User login

You are here

Drupal Migrate with QueryPath (Handy for Lotus Notes, Custom Blogs etc)

Recently I had the chance to work with some really talented guys porting an old (albeit financially successful ) site to Drupal from Lotus Notes, What? I hear you shout, Lotus Notes??, Yes.

The main issue we had was porting content over, sometimes we had a good insider that could write us a script to generated nice XML for us to consume, but othertime's that resource was not available.

So it was back to using Drupal migrate module to populate build our site content. Having used a much older version of Migrate, I was pleasantly surprised to find the 7.x-2.4 release quite stable but with a few quirks which I hope to help you out with here.

Introducing QueryPath

QueryPath is something very similar to jQuery, infact it's based heavily on it, except that it's server based, so you can execute your query as PHP instead of Javascript, perfect for finding exactly what you want in someone else's HTML!

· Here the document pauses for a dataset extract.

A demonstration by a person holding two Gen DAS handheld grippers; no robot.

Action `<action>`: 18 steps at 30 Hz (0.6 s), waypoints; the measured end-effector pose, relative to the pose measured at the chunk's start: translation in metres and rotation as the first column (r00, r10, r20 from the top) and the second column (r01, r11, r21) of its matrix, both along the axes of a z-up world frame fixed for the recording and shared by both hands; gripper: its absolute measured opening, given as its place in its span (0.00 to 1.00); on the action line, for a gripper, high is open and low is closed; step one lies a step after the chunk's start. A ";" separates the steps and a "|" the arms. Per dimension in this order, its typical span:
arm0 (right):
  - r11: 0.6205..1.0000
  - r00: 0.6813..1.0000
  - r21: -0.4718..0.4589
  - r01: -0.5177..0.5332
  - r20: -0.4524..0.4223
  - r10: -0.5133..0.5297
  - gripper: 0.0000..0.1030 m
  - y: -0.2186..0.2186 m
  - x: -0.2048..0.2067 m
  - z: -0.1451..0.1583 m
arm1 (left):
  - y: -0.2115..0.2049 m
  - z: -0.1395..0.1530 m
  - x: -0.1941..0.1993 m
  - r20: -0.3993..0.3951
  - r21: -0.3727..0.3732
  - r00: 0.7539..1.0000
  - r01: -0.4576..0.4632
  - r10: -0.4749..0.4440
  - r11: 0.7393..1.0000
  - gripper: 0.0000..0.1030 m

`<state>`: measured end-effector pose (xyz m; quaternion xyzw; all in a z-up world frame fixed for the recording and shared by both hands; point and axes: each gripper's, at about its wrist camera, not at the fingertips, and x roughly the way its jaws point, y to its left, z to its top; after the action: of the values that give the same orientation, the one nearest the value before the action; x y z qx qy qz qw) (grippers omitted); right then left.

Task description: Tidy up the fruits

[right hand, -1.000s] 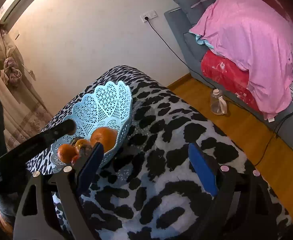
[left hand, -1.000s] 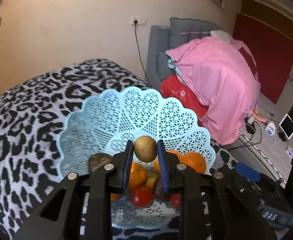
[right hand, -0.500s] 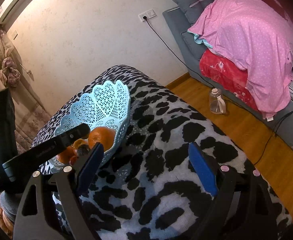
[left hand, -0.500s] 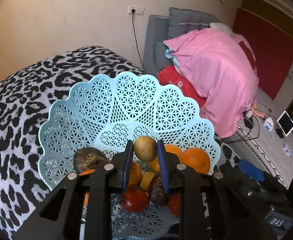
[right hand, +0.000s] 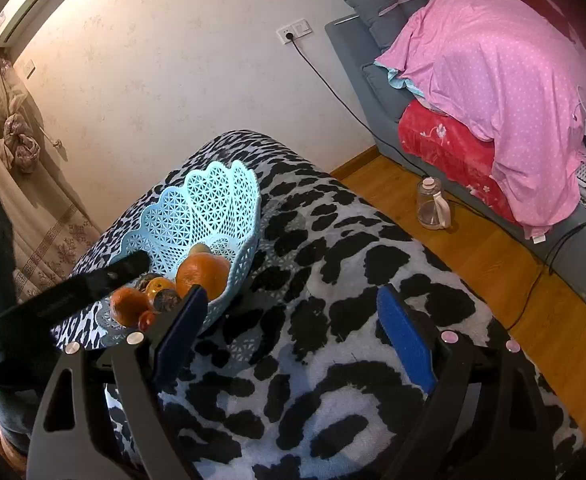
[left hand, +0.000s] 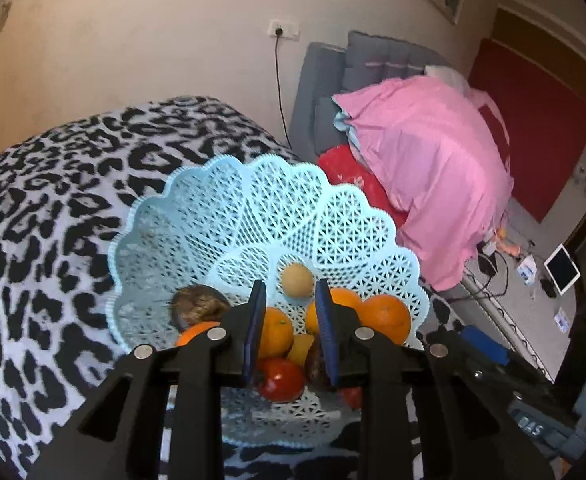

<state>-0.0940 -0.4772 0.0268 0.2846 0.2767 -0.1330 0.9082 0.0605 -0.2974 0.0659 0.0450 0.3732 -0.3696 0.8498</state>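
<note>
Light-blue lattice plastic basket on black-and-white leopard-print table, tilted.

- Left tool: over basket's near rim, pointing down into it. Pads narrowly apart, clamping nothing.
- Small round tan fruit: inside basket, lying loose on lattice floor just past left tool's tips, behind oranges.
- Red tomato and dark brown fruit: also in basket, near front.
- Right tool: beside basket, over bare table, spread wide, empty.

Fruit crowds the basket's near side; its far lattice wall lies bare.
</note>
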 end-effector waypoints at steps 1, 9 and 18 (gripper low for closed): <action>1.000 1.000 0.000 0.001 0.000 -0.001 0.85 0.000 0.000 0.000 | 0.004 0.003 0.000 0.005 -0.005 1.000 -0.007 0.007 1.000 0.25; 1.000 1.000 -0.009 0.001 -0.007 -0.001 0.87 -0.001 -0.004 0.001 | 0.032 0.018 -0.011 0.094 -0.004 0.991 -0.092 0.092 0.996 0.51; 1.000 0.999 -0.021 -0.013 -0.037 0.013 0.93 0.000 -0.003 0.003 | 0.049 0.017 -0.040 0.202 0.048 0.971 -0.138 0.126 0.989 0.87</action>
<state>-0.0974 -0.4772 0.0302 0.2708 0.2937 -0.1351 0.9067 0.0208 -0.2482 0.0830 0.0828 0.2997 -0.2944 0.9037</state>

From the QueryPath page "QueryPath is a tool for PHP developers. It is designed to make it easier for software developers to work with XML or HTML documents and web services."

Down to it..

Goals
- Migrate Requirement: Scrape a list of articles to use as an 'index'
- Migrate Requirement: Scrape each article
- Content Requirement: Save any images locally and rewrite the path
- Content Requirement: Connect to correct content fields, including taxonomy, create terms where they don't exist

Whilst i'm not going to go into the exact code with you, it's pretty trivial, you need to

  • Include the class with your my_import.install ( files[] = example.inc ) and flush your Classes cache to pick it up
  • Map your fields in your Migrate class implementation

    Some nice things in 2.4 here, you can for example tell Migrate to create the term if it doesnt exist

    $this->addFieldMapping('field_author_reference','author')->arguments(array('create_term' => TRUE));

    Or if you're scraping from another Drupal you can tell it the data is already a matching term-id

    $this->addFieldMapping('field_categories','categories')->arguments(array('source_type' => 'tid'));
  • Scrape a list with QueryPath
    This bit is easy! Just return a list, the list is then your array of ID's, it is passed to ScrapeItem::getItem($item) where $item is a member of that array, best to use something like the URL as the ID! makes it a no brainer.
  • Grab each item in the list and use QueryPath to rip out the bits you like!
    Maybe something like
        $return->title = trim($branch->xpath("//h1[@class='articleHeading']")->text());
        $return->title = html_entity_decode($return->title, ENT_QUOTES, 'UTF-8');
    
  • Implement the getCount()

If all goes well, you should have a really nice class ready in the Migrate interface control panel, one side note, the base MigrateList class does not support the highwater feature

and Migrate will double check all existing items before continuing, so that means it will run the ::getItem(...) for all existing imports every time you run the Migrate, to avoid this, remove the already processed items from your array in getList/getCount

   $list = myArrayOfThingsKeyedByURL();

    $result = db_select('migrate_map_examplemigrate')
      ->fields('migrate_map_examplemigrate', array('sourceid1'))
      ->condition('needs_update', 0)
      ->execute();

    foreach($result as $value) {
      if(array_key_exists($value->sourceid1, $list)) {
        unset($list[$value->sourceid1]);
      }
    }

have fun!